§ Exercise instructions:
Reading the data below, count the lines that carry the string "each". Give nothing but the count.

§ Data section:
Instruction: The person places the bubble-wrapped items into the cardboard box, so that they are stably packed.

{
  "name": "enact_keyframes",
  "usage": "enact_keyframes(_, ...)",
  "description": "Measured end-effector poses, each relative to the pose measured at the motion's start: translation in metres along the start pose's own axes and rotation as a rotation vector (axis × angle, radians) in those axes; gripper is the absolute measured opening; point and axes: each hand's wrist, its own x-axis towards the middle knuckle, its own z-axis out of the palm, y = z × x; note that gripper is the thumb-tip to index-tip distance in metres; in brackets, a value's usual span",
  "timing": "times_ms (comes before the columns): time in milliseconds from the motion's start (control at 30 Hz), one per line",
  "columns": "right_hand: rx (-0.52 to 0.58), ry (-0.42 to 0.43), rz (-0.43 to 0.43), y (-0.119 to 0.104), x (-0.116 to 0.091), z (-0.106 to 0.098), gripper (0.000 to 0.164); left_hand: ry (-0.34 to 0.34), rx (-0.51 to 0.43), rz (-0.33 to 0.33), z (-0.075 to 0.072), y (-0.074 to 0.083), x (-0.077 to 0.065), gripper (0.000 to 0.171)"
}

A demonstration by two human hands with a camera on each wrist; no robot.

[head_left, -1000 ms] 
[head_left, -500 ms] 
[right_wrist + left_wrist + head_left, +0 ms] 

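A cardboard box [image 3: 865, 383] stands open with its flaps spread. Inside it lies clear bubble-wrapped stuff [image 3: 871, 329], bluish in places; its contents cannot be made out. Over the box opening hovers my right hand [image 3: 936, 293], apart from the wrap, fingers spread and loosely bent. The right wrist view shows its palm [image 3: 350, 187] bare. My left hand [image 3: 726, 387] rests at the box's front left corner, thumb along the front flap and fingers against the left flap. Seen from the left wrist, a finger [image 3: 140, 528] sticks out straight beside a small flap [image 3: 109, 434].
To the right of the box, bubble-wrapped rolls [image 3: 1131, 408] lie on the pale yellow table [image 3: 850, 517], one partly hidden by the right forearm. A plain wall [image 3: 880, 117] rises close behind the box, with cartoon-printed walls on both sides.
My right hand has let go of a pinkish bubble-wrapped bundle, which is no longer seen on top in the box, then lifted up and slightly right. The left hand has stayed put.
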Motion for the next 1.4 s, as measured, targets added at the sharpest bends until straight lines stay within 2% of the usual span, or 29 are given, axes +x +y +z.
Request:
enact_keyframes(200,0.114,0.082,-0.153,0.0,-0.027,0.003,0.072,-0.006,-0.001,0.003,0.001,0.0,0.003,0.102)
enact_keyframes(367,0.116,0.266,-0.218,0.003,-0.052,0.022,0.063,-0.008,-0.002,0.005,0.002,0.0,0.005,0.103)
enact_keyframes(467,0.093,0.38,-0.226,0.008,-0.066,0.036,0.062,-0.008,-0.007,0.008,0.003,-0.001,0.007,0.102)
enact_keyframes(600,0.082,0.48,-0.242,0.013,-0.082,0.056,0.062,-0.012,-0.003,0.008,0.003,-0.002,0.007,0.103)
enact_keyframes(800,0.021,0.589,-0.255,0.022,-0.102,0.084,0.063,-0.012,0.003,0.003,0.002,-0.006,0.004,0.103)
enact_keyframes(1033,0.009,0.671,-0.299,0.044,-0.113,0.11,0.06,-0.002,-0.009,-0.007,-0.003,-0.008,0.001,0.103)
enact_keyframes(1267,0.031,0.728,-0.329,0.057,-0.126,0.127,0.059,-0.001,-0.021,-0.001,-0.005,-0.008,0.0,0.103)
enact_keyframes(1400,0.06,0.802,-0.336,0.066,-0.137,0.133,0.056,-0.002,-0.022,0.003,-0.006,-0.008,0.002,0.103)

§ Solution to this problem:
2